Just curious.. The o-rings failed? The reason why I ask is because my boss has talked about doing some small repipes with the Pro-Press. I have had a little dealings with it when I first started service but its been awhile....


----------



## user4 (Jun 12, 2008)

Plumberman said:


> Just curious.. The o-rings failed? The reason why I ask is because my boss has talked about doing some small repipes with the Pro-Press. I have had a little dealings with it when I first started service but its been awhile....


We used pro press on some water feeds for gigantic printing presses, and the constant vibration works the crimps loose on roughly a monthly basis, re-crimping the fittings is a temp fix, but we will be re-piping the presses in December when they shut the presses down for maintenance.


----------



## Plumberman (Jul 7, 2008)

In a stable enviroment they work pretty well then I take it? Im kind of leary of them myself. I guess I just came up sweating and I dont want to do anything else unless there is no other way...


----------



## user4 (Jun 12, 2008)

Plumberman said:


> In a stable enviroment they work pretty well then I take it? Im kind of leary of them myself. I guess I just came up sweating and I dont want to do anything else unless there is no other way...


I don't know, I haven't seen one installed long enough to have a good opinion. We have never installed one where we do not have access to it either, mostly we have used them coming off of risers that don't get a good shutdown, and we go back to soldered fittings right after the isolation valve.


----------



## Plumberman (Jul 7, 2008)

I know what you mean thats about the only dealings Ive had. When a valve wont hold. Like I said I would rather solder than depend on a mechanical fitting. That way I know its going to hold.


----------



## GrumpyPlumber (Jun 12, 2008)

Killertoiletspider said:


> We used pro press on some water feeds for gigantic printing presses, and the constant vibration works the crimps loose on roughly a monthly basis, re-crimping the fittings is a temp fix, but we will be re-piping the presses in December when they shut the presses down for maintenance.

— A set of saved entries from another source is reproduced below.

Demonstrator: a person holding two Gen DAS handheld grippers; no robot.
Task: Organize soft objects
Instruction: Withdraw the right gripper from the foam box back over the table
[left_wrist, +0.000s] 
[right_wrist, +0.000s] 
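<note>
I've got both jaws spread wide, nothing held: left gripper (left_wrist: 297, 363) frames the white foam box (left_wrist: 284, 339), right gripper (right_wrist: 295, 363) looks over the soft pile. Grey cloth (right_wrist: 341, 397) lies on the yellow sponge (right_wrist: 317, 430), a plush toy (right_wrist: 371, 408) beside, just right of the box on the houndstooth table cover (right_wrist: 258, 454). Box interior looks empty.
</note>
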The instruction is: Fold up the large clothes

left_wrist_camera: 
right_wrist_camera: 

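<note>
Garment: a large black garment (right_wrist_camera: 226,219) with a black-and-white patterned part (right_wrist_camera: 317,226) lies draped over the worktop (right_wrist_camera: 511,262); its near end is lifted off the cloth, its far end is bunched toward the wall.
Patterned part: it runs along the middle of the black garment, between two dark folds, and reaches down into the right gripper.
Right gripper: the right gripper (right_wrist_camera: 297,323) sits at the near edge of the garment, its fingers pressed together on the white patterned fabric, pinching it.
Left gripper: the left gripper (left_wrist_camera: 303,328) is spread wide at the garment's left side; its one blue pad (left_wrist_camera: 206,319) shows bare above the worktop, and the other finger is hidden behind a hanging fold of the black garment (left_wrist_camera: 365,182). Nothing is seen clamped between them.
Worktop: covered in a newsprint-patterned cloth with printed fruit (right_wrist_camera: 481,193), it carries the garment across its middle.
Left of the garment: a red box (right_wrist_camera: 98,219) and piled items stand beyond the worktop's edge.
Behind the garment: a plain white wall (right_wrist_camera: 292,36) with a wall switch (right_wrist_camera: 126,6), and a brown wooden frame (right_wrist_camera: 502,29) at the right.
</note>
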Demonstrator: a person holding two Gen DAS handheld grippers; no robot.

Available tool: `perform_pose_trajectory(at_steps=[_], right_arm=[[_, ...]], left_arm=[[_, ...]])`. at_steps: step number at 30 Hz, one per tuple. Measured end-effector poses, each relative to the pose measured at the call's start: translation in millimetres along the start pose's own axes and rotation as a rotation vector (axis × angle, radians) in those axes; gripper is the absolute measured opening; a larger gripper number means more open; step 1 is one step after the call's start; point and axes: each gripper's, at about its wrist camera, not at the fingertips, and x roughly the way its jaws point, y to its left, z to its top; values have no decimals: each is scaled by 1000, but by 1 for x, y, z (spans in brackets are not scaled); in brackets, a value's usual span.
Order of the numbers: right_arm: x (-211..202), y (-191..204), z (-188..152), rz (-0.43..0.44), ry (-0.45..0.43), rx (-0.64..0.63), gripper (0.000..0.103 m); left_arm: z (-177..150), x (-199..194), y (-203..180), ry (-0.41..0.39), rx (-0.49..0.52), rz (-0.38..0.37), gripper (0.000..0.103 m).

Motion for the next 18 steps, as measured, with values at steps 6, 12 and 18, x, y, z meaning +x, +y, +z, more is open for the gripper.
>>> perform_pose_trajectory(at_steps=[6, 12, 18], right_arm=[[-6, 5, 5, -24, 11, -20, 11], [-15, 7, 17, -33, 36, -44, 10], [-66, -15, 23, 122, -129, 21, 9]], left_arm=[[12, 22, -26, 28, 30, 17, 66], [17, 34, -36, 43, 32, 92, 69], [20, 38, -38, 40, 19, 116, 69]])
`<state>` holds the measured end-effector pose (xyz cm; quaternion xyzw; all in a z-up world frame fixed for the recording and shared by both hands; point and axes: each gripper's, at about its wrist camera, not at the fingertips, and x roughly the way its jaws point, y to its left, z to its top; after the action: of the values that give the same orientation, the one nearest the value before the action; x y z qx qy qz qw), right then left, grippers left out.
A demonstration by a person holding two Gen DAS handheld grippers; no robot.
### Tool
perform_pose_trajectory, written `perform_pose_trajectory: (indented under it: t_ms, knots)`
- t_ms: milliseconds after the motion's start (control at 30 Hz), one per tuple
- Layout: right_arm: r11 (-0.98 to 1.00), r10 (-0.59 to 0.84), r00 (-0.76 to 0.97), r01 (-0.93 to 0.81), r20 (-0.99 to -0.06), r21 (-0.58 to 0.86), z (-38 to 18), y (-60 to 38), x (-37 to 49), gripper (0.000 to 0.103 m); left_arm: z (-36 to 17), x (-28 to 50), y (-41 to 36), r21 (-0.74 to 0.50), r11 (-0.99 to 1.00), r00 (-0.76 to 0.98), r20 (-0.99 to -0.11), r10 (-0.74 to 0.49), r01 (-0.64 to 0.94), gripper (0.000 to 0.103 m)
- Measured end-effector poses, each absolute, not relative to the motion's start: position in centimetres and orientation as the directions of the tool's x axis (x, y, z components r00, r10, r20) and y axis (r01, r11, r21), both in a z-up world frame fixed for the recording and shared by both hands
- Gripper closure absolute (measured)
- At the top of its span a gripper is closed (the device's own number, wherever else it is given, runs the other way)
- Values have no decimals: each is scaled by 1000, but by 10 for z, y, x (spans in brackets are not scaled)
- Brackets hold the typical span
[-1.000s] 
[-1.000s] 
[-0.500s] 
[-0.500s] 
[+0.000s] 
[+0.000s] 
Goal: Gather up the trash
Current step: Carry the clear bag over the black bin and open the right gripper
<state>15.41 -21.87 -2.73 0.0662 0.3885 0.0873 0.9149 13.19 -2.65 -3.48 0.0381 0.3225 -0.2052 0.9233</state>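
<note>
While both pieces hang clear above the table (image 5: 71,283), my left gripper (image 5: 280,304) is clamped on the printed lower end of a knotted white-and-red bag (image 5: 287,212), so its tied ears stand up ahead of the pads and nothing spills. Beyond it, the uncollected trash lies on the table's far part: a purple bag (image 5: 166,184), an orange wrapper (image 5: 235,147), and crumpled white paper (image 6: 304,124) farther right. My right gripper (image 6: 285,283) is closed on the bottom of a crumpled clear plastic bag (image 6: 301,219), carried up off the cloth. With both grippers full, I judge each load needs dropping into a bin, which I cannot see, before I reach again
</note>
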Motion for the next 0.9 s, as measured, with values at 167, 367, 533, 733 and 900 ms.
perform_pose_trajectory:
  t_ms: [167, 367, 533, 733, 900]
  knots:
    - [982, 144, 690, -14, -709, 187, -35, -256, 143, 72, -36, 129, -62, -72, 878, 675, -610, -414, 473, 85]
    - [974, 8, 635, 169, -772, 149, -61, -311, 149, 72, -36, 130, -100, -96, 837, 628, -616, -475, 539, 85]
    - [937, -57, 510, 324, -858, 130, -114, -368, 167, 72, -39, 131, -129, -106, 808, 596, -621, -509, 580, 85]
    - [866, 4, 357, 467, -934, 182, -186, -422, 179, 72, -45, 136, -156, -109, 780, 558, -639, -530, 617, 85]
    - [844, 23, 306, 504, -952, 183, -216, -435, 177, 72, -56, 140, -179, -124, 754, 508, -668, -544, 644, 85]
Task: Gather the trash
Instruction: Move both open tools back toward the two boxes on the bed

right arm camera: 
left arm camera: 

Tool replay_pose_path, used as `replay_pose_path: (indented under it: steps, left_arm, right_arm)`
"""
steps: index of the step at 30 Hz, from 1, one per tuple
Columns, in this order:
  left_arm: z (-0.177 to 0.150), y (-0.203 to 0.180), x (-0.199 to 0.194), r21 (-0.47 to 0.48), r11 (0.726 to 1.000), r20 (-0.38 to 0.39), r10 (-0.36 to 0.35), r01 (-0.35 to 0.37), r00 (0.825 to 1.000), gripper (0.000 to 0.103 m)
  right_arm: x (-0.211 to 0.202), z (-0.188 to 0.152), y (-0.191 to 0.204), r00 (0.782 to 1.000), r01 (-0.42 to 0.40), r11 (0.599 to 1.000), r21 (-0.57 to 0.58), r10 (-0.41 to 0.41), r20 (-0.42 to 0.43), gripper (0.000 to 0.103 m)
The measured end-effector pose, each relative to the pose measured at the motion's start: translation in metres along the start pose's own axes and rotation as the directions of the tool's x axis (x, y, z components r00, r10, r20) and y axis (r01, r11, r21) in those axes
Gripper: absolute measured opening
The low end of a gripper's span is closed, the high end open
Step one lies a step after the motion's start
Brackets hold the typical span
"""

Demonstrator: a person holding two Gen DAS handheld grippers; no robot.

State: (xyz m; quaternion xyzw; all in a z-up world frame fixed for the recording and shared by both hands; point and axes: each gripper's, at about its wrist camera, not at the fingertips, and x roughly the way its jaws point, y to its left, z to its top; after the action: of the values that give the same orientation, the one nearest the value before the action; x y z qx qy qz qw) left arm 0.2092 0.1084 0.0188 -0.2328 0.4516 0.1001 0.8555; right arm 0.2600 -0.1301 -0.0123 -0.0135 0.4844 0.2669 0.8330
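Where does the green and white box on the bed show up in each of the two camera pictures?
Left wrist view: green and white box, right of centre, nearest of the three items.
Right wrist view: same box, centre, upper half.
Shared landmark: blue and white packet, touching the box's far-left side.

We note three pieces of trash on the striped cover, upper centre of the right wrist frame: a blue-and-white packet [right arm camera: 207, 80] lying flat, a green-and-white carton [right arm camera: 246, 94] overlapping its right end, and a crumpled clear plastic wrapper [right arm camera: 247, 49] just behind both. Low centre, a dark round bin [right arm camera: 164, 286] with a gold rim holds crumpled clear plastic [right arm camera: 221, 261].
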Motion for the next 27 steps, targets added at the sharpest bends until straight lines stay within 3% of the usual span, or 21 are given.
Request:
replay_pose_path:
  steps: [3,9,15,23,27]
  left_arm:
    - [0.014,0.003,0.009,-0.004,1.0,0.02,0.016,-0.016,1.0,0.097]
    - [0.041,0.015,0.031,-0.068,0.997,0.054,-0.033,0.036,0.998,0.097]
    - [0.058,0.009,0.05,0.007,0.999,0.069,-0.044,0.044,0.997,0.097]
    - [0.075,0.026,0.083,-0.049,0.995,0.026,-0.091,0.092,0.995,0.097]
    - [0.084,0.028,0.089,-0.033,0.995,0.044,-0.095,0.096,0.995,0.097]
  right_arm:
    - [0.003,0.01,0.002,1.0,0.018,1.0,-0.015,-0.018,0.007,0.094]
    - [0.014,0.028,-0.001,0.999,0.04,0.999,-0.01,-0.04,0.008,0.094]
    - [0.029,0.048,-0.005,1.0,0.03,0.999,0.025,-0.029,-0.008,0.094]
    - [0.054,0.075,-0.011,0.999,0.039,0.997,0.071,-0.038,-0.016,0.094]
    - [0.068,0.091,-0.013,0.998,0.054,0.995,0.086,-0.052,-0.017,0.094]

*An exaggerated version of standard shock & seizmic motion on any water piping system, very exaggerated.*
*I betcha thermal expansion plays an eventual role as well.*
*My major concern is the O-ring...knowing that flappers & packing washers only last so long, they are at least positioned where they can be replaced.*
*Once the 1/8" O-rings in those joints start to fail from reaction to treated water, it won't be so good.*


----------



## user4 (Jun 12, 2008)

GrumpyPlumber said:


> *An exaggerated version of standard shock & seizmic motion on any water piping system, very exaggerated.*
> *I betcha thermal expansion plays an eventual role as well.*


I would be far more concerned with PEX in this reference, a simple crimped joint on a materiel that is known to expand and contract at a large margin at low temperature variations, to me the product is a failure waiting to happen.

Rubber can be treated to resist chlorine, which is the major contributor to submerged dry rot in rubber, whether the o-rings in Viega fittings are or not I do not know, I know that we have gotten treated o-rings for use on Sloan valves in the past, and Big Orange flappers are made from chlorinated rubber.


----------